Significant People of Lumber & Shingle

Photo courtesy Lawrence E. O’Donnell

Fred K. Baker

Born in Fleming, New York, on January 5, 1861, Fred Baker came to Everett in 1901 and founded the Ferry-Baker Lumber Company. The Ferry-Baker mill took over the plant of the former Rice Lumber Company on the Snohomish River. After selling his Ferry-Baker interest in 1909, he lived in Bellingham. Baker returned to Everett in 1913 to build the Fred K. Baker Lumber Company mill at the foot of 12th Street on the bayfront. In 1916 he sold a controlling interest to William M. Hulbert, and the firm was later reorganized as the Hulbert Lumber Company. Baker left Everett in 1920 to operate an Oregon mill.

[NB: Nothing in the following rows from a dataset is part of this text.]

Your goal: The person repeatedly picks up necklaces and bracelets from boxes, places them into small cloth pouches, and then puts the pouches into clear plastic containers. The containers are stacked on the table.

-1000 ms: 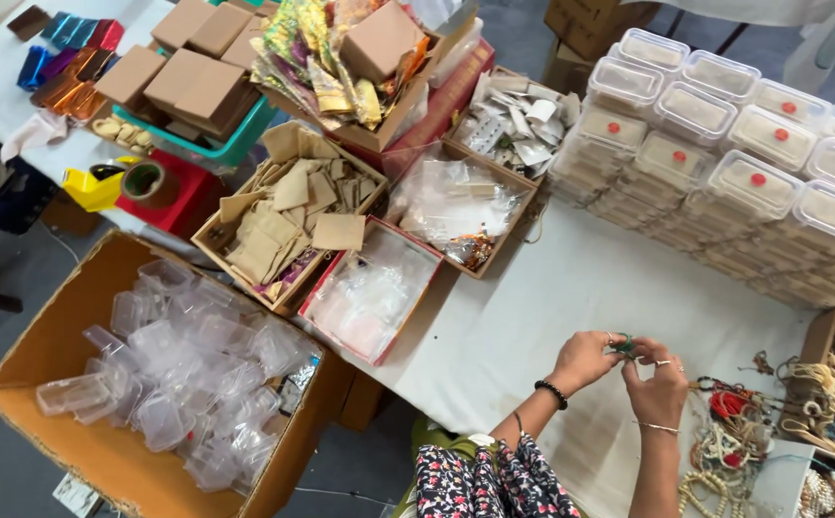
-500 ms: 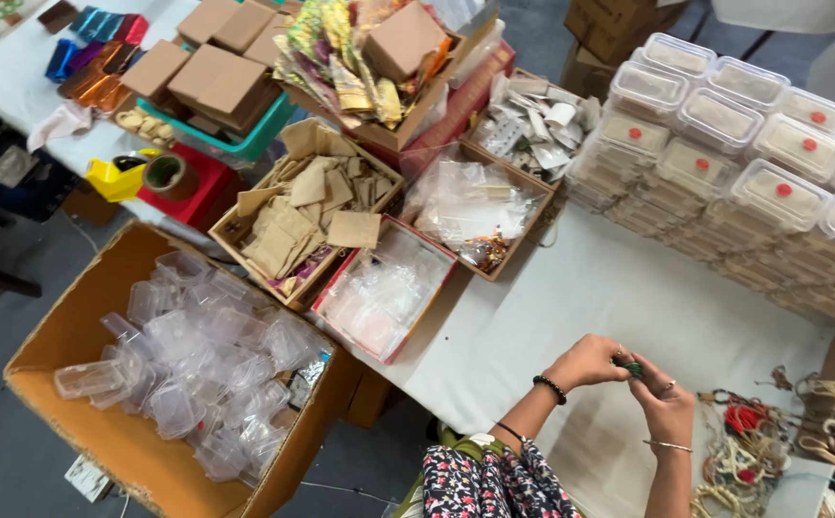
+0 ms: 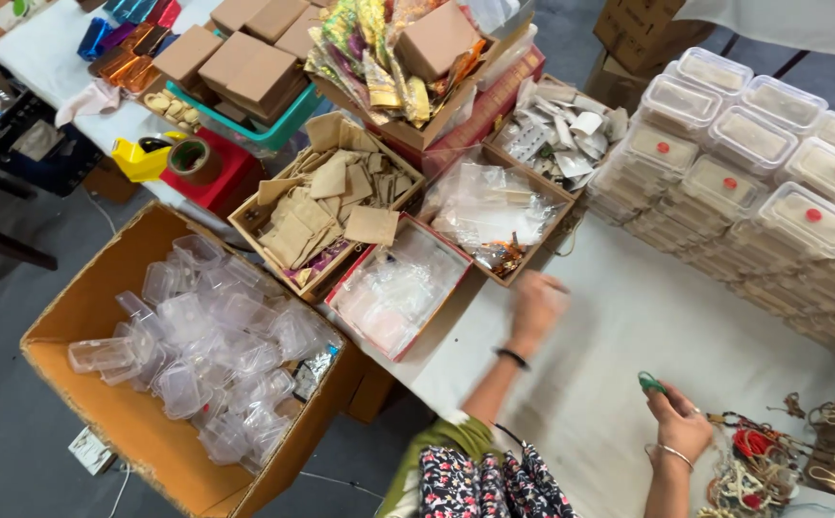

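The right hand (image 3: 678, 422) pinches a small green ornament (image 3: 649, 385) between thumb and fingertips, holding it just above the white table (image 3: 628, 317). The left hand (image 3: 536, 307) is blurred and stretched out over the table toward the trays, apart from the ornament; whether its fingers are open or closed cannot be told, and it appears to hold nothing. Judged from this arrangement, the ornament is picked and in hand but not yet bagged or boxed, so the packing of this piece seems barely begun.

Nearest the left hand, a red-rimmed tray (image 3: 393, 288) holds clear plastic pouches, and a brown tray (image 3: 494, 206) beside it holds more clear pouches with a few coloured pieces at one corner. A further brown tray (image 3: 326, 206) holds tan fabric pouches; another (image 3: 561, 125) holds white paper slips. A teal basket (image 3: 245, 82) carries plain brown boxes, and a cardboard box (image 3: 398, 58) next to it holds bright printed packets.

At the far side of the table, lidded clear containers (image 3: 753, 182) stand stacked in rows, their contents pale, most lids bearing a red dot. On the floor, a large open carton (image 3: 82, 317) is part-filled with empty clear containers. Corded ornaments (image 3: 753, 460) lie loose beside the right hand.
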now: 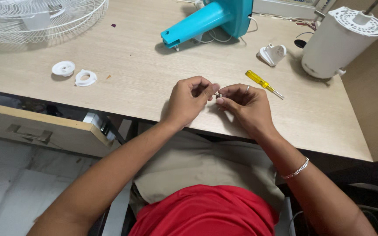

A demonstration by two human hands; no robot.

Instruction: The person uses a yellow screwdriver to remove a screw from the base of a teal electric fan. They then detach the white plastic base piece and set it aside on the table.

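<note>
Two hands meet close to the near edge of the wooden table (145,83), roughly midway along it, and between their fingertips sits a tiny metal part (218,95), probably a screw or small pin, though it is too small to tell exactly. The left hand (189,100) is curled nearly closed, thumb and forefinger pinching toward the piece; the right hand (245,104), with a ring on one finger, is likewise almost closed and pinches it from the other side. Such a part looks light, stiff and smooth, so it would likely slip or roll away if the pinch loosens; holding it by its ends with the fingertips, low over the table, seems the safest way to keep it. Just beyond the right hand lies a yellow-handled screwdriver (262,82), apart from the fingers. Farther back stand a turquoise fan housing (215,19) and, near the far right corner, a white cylindrical motor body (337,41), with a small white bracket (273,53) between them. Toward the left edge lie two white round caps (74,73), and a white wire fan guard (36,17) fills the far left corner.
</note>
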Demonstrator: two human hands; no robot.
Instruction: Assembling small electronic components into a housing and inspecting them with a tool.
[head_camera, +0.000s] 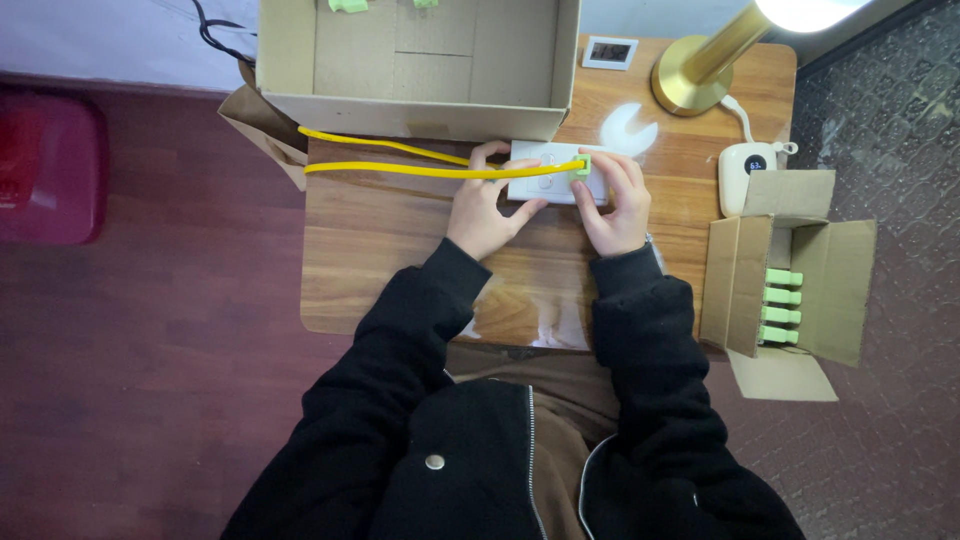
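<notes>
Black sleeves of my jacket fill the bottom of the frame, and both arms go up toward the centre so that the hands meet over one small thing. On the wooden table (400, 260), just above the middle of the frame, lies a white socket plate (545, 183). My left hand (485, 205) is curled around its left edge, thumb below and fingers above, so the plate cannot slide while I work on it. My right hand (615, 200) is closed at the right edge of the plate, and its fingers pinch a small green plug (581, 165) there; I cannot tell if the plug is already fully seated. From this plug a yellow cable (400, 160) runs to the left in two lines, a long loop that goes off near the table edge.

At the right side of the frame, beside the table, an open cardboard box (800, 270) holds a row of more green plugs (782, 305), near enough for my right hand to reach. Just above it lies a white device with a small display (748, 170). In the upper right stands a brass lamp (695, 75), which throws light on the working place. At the top centre a big open carton (420, 60) has two green pieces at its far wall
</notes>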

Long active in the Republican Party, Baker returned a few years later to serve as director of the State Department of Public Works under Governor Roland Hartley of Everett. He achieved local notoriety in early 1957 by outliving a Manhattan Life Insurance Company policy he bought in 1899. He received a $5,000 check from the company, the full face value of the policy. Proud of his American lineage, Baker could also note that the overlapping lives of his grandfather, Dr. Abel Baker, who was born in 1789, and his own spanned the entire 170-year history of the United States. In fact, he could trace his American lineage to Reverend Nicholas Baker, who came to Massachusetts from England in 1635. Fred Baker died in July 1957 at the age of 96. He was praised by the Everett Herald as “a vibrant link between this community’s present and its past… and one of the few pioneers who lived to see the dreams of the early arrivals in this area come true.”